La dimensione ecclesiale del peccato e della riconciliazione è troppo ignorata. La predicazione, le forme celebrative, la valorizzazione di momenti penitenziali comunitari possono essere di aiuto a quel sentirsi un cuore solo e un’anima sola che rende abituale pregare gli uni per gli altri, essere a servizio gli uni degli altri.
Può essere un aiuto per una più avvertita consapevolezza della relazione ecclesiale anche l’opera penitenziale che completa la celebrazione del Sacramento della Confessione. Il confessore può suggerire un’opera di carità per il bene degli altri o della comunità, oltre che una preghiera o un atto di devozione.

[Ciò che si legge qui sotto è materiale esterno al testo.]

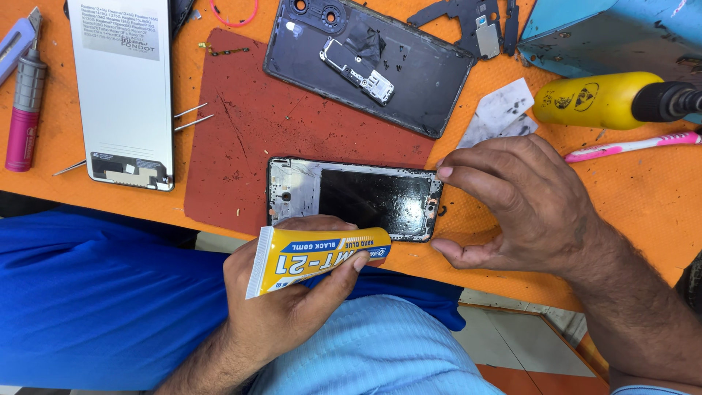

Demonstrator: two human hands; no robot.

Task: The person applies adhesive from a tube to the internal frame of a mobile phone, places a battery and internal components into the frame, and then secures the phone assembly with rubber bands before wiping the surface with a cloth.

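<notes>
- The left hand [292,292] comes up from the lower left, forearm slanting across the lap, palm turned up toward the table edge.
- The right hand [523,205] reaches in from the lower right, wrist bent, palm facing left, set on edge at the frame's right end.
- An orange table [643,190] carries a dark red mat [241,146]; the frame [355,197], an opened phone shell, lies on the mat's near edge, close to the person.
- Farther back lie a back cover [369,66], a white box [124,88], tweezers [191,117], a yellow bottle [596,100], a pink toothbrush [632,145] and a pink-handled screwdriver [25,110].
- Left fingers are curled shut around a yellow glue tube [318,256], thumb pressed on its front, the tube lying just below the frame's near edge.
- Right fingers are spread in a loose C: index tip and thumb bracket the frame's right end, holding nothing else.
</notes>
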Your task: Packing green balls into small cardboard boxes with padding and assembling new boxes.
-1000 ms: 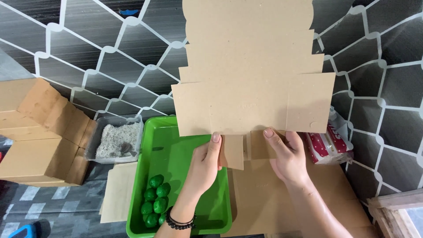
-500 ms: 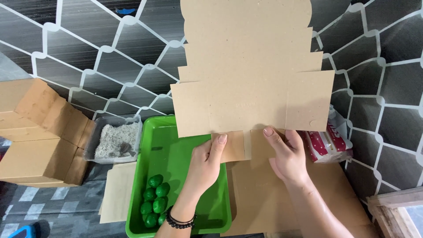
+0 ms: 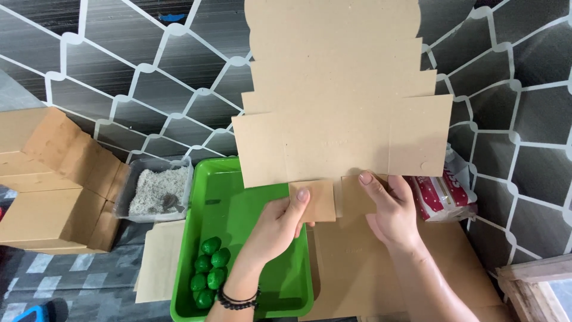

Non si può ignorare che molti battezzati hanno abbandonato il Sacramento della Riconciliazione o Confessione. Durante l’anno giubilare è doveroso domandarsi perché. È anche il momento opportuno per offrire proposte per una più realistica e intelligente comprensione del Sacramento e delle sue diverse forme, oltre che per indicare momenti in cui accostarsi al Sacramento personalmente e comunitariamente. È quindi doveroso che i preti siano preparati e disponibili per questo ministero, sia nella vita ordinaria delle comunità, sia in santuari e chiese particolarmente dedicate, sia in luoghi e tempi che durante l’anno giubilare andranno indicati.